Interviews averaged 41 and 65 minutes with patients and HCWs, respectively. They were anonymized, transcribed, translated and collectively analyzed by the study team using modified grounded theory (11, 14). Transcript segments were categorized under broad codes (substantive coding). Codes deemed critical were then re-applied to transcripts for the organic development of theoretical concepts, latent patterns and themes (selective coding). Accounts were examined with consideration to participants’ sociomedical contexts that are distinctly analyzed (9, 10).
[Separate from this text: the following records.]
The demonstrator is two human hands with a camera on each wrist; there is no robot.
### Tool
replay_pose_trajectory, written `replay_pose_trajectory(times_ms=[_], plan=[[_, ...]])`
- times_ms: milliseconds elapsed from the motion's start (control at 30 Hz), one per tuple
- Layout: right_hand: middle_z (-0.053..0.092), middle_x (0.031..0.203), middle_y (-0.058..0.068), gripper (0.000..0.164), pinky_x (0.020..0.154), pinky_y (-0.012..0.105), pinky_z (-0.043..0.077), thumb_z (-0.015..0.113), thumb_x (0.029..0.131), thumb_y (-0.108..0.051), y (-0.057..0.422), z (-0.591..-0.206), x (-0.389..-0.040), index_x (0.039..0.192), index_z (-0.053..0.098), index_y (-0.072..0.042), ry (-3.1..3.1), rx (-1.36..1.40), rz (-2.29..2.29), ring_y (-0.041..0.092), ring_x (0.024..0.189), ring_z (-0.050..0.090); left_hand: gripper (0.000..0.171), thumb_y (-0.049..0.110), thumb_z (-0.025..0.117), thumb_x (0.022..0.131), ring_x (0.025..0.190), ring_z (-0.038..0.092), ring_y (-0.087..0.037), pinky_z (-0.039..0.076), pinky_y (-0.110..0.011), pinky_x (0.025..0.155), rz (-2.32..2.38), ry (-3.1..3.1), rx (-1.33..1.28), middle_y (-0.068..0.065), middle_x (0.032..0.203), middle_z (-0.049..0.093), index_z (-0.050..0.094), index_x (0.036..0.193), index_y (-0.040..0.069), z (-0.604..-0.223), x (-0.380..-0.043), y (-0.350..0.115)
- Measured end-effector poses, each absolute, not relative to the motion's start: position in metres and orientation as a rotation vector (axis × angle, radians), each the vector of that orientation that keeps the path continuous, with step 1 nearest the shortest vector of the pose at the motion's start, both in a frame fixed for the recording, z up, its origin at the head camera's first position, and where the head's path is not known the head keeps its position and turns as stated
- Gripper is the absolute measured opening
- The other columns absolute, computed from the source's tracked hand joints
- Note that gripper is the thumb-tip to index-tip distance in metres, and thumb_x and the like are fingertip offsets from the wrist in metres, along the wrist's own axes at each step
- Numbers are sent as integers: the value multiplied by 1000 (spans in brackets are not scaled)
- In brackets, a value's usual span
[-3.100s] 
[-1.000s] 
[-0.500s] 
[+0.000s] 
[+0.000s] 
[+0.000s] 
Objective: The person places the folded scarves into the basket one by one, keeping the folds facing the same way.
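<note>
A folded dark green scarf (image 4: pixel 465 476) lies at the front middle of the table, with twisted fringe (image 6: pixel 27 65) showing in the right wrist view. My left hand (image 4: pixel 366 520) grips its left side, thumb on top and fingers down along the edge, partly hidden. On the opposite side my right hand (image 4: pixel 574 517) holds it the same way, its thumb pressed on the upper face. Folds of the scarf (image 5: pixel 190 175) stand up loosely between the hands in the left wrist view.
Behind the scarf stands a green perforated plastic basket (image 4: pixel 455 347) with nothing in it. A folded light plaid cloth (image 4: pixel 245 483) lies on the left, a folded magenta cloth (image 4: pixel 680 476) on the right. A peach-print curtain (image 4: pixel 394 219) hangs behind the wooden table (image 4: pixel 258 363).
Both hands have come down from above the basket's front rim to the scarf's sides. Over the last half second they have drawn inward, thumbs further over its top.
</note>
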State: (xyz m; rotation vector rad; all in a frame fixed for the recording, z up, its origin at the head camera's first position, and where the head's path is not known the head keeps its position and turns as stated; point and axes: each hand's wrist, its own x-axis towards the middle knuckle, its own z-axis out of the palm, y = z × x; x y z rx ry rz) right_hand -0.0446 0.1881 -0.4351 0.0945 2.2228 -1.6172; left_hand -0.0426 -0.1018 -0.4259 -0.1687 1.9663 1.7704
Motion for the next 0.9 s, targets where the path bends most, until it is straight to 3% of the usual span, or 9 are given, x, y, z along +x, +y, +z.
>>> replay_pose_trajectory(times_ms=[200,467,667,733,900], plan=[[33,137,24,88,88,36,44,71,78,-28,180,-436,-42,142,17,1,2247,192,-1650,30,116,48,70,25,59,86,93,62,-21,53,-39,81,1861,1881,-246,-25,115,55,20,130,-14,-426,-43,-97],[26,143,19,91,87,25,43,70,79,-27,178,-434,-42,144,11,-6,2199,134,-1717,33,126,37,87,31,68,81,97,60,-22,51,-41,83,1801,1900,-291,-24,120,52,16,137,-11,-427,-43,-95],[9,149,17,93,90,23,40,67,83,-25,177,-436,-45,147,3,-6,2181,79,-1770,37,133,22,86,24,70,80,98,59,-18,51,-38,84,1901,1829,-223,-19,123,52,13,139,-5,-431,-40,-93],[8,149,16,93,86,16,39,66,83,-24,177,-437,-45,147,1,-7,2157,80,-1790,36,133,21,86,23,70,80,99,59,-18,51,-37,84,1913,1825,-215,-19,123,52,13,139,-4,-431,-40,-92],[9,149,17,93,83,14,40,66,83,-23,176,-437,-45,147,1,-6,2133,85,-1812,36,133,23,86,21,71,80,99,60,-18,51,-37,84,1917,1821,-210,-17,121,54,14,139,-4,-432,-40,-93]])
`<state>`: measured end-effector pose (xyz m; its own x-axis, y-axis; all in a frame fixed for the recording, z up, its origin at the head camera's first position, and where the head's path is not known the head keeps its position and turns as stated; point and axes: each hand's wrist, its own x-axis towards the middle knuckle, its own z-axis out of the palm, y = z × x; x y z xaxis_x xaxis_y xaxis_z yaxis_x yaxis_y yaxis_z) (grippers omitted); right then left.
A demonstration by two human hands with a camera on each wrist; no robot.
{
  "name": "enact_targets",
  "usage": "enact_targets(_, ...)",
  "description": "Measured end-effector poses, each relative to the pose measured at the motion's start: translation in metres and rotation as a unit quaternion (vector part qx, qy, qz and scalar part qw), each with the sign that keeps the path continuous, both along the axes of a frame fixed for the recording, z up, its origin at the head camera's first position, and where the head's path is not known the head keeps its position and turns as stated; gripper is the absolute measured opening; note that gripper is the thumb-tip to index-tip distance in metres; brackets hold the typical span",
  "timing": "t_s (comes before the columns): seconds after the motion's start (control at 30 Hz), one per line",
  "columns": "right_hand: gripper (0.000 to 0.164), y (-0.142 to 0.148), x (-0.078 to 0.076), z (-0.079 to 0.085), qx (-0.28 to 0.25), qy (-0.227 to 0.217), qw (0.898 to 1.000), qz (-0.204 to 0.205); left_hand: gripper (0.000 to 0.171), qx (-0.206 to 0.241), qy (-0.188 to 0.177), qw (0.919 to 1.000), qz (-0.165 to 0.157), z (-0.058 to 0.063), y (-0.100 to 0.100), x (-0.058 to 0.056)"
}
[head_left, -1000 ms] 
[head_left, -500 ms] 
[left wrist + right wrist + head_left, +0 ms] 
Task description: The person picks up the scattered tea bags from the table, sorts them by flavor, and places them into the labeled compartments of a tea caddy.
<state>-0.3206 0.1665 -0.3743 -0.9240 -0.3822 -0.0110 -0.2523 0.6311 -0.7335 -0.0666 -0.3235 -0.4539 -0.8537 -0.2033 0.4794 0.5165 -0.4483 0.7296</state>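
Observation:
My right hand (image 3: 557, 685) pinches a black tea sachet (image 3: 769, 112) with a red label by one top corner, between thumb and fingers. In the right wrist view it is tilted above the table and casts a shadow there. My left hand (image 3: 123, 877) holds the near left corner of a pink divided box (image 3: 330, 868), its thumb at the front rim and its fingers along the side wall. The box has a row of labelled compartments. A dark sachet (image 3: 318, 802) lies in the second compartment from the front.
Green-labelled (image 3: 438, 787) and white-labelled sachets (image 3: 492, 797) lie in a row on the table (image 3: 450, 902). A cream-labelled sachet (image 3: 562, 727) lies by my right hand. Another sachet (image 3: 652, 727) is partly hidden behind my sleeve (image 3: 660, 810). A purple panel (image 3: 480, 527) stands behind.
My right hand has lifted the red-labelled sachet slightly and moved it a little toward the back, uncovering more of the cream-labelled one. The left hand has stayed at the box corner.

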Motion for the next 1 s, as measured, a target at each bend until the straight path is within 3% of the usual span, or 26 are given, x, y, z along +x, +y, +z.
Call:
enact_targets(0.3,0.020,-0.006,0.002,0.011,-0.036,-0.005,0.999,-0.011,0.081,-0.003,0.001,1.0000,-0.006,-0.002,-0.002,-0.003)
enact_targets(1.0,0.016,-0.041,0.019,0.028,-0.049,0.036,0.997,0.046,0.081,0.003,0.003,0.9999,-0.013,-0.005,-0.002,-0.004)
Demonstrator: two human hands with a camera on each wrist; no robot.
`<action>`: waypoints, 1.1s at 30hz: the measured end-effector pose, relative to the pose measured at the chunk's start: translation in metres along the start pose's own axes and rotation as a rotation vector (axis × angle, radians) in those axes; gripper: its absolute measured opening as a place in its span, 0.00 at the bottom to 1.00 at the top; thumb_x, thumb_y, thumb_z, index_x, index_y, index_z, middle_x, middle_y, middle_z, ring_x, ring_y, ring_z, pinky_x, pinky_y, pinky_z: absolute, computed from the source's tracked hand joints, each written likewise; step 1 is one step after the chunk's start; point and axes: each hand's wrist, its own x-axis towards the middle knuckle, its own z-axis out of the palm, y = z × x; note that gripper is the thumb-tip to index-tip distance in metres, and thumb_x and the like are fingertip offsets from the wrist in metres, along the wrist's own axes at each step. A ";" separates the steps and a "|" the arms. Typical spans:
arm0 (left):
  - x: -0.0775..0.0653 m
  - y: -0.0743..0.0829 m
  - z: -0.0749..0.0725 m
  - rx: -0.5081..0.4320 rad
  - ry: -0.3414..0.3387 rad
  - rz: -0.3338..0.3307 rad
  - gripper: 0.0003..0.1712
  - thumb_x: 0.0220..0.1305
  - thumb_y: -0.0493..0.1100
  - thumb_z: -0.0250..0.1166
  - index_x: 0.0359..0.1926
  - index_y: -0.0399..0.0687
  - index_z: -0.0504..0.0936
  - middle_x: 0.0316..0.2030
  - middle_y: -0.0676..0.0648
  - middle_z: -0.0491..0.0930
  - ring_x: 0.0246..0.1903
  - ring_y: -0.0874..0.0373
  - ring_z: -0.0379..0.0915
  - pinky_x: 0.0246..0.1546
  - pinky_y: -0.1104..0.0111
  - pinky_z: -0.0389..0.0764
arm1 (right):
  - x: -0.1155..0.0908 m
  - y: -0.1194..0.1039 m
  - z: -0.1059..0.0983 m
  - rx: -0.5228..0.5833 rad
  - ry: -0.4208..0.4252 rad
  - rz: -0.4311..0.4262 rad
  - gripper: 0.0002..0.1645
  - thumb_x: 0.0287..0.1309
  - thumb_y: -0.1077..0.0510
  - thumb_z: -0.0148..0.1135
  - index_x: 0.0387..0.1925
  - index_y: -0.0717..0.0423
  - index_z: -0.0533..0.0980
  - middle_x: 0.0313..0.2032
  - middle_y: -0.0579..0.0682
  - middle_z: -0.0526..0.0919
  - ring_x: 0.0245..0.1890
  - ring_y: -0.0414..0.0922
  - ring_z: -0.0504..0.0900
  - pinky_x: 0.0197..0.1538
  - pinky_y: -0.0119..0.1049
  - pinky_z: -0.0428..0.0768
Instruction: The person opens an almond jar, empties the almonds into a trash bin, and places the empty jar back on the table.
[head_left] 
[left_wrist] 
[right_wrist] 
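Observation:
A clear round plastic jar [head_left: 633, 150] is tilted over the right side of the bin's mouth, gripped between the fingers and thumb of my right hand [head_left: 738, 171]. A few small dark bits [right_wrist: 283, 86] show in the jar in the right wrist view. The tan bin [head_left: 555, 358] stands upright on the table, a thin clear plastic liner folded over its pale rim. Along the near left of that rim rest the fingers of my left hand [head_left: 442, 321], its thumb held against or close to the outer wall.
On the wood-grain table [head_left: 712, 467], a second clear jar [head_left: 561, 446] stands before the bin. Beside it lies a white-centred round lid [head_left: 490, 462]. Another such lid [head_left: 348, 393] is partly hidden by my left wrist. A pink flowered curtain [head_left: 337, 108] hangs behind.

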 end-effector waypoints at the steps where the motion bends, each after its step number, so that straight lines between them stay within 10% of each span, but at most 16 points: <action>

The methodology precludes drawing numeric associations between participants’ characteristics and perspectives. Though recruited from three sites, participants discussed their healthcare experiences in general. The analysis is consequently more broadly reflective of TB and HIV healthcare experiences, and direct site comparisons are avoided. While findings may not be generalized to different models of integration, they offer novel insight on social aspects of TB/HIV healthcare that may inform integration efforts in similar high-burden settings.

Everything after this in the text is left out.